In Anbetracht der pharmakologischen Eigenschaften darf während der Lynparza-Therapie und noch 1 Monat nach Einnahme der letzten Dosis nicht gestillt werden. Es ist nicht bekannt, ob Olaparib oder seine Metaboliten beim Menschen in die Muttermilch übergehen.

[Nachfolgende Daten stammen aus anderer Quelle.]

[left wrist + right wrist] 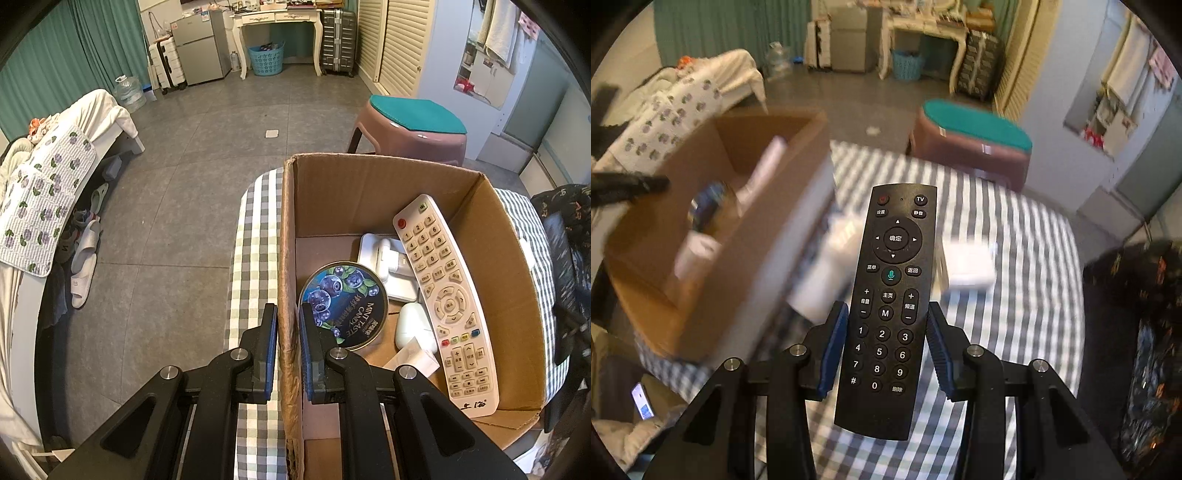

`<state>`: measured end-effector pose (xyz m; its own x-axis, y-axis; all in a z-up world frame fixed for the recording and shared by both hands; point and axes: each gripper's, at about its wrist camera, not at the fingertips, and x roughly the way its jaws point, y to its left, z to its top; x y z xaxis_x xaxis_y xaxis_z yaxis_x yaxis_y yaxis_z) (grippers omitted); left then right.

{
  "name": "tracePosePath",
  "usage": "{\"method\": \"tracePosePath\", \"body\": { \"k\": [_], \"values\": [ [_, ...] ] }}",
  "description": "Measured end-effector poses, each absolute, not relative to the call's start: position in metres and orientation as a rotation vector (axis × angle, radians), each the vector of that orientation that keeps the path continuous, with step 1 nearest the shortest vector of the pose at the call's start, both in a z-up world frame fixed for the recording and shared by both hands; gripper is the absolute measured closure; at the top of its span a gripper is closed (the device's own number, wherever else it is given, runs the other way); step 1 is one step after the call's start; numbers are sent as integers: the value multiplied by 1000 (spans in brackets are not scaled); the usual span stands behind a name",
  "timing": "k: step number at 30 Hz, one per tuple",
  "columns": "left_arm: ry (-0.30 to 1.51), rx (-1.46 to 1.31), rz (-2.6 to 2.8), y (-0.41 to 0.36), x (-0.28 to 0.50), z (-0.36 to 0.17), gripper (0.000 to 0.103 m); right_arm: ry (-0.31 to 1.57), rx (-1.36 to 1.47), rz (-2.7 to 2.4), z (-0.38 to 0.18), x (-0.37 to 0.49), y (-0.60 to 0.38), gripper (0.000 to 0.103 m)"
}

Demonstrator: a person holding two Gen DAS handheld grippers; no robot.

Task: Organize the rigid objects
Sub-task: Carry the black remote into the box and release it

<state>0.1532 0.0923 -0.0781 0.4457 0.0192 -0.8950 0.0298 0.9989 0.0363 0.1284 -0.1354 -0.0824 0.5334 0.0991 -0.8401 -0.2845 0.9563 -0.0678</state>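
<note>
My left gripper (287, 314) is shut on the left wall of an open cardboard box (288, 258), one finger outside and one inside. Inside the box lie a white remote (445, 295), a round blue mint candy tin (343, 304), a white stand (384, 262) and a white case (413, 325). My right gripper (886, 314) is shut on a black remote (886, 306) and holds it above the checked tablecloth (1015, 295). The box (713, 229) shows blurred at the left of the right wrist view.
The box stands on a table with a checked cloth (255, 229). Blurred white objects (971, 264) lie on the cloth beyond the black remote. A pink stool with a teal cushion (413, 125) stands behind the table. A bed (55, 166) is at the left.
</note>
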Motion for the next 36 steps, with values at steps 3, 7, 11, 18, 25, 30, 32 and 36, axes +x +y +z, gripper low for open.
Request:
{"method": "tracePosePath", "body": {
  "k": [3, 7, 11, 18, 25, 30, 32, 36],
  "values": [
    [1108, 50, -7, 91, 154, -76, 92, 925, -213, 270, -54, 132, -121, 60],
    [1107, 55, -7, 90, 155, -75, 92, 857, -225, 311, -25, 136, -102, 60],
    [1107, 48, -9, 90, 155, -75, 92, 817, -225, 368, -5, 141, -78, 60],
    [1105, 49, -11, 88, 156, -72, 92, 796, -232, 458, 6, 160, -35, 60],
    [1106, 50, -19, 89, 158, -72, 92, 831, -213, 532, -13, 179, -6, 60],
    [1105, 42, -30, 92, 159, -72, 92, 907, -224, 565, -50, 192, 12, 61],
    [1105, 37, -34, 93, 158, -73, 92, 933, -231, 568, -63, 197, 15, 61],
    [1106, 38, -34, 95, 157, -74, 92, 971, -251, 575, -82, 205, 23, 61]
  ]
}}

Häufigkeit aller CTCAE-Grade: Sehr häufig: Anämie, Neutropenie, Thrombozytopenie, Leukopenie; verminderter Appetit; Schwindel, Kopfschmerzen, Dysgeusie; Husten, Dyspnoe; Erbrechen, Diarrhö, Übelkeit, Dyspepsie; Fatigue (einschließlich Asthenie). Häufig: Lymphopenie, Thrombozytopenie; Transaminasen erhöht; Stomatitis, Schmerzen im Oberbauch; Hautausschlag; erhöhter Kreatininwert im Blut; venöse Thromboembolie. Gelegentlich: MDS/AML; Überempfindlichkeit; Pneumonitis; Dermatitis; erhöhtes mittleres Zellvolumen. Selten: Angioödem; Erythema nodosum. Häufigkeit des CTCAE-Grades 3 und darüber: Sehr häufig: Anämie. Häufig: Neutropenie, Thrombozytopenie, Leukopenie, Lymphopenie; Dyspnoe; Erbrechen, Übelkeit; Fatigue (einschließlich Asthenie); venöse Thromboembolie. Gelegentlich: MDS/AML; verminderter Appetit; Schwindel, Kopfschmerzen; Husten, Pneumonitis; Stomatitis, Diarrhö; Hautausschlag. Selten: Überempfindlichkeit; Dyspepsie, Schmerzen im Oberbauch; erhöhter Kreatininwert im Blut. Nicht bekannt: Arzneimittelbedingter Leberschaden. Zusätzliche Nebenwirkung berichtet in einer klinischen Studie mit Lynparza in Kombination mit Durvalumab: Häufig: Aplasie der roten Zelllinie. Beschreibung ausgewählter Nebenwirkungen und weitere Hinweise siehe Fachinformation.

Symptome einer Überdosierung wurden nicht ermittelt. Bei Überdosierung sollten allgemein unterstützende Maßnahmen eingeleitet und symptomatisch behandelt werden.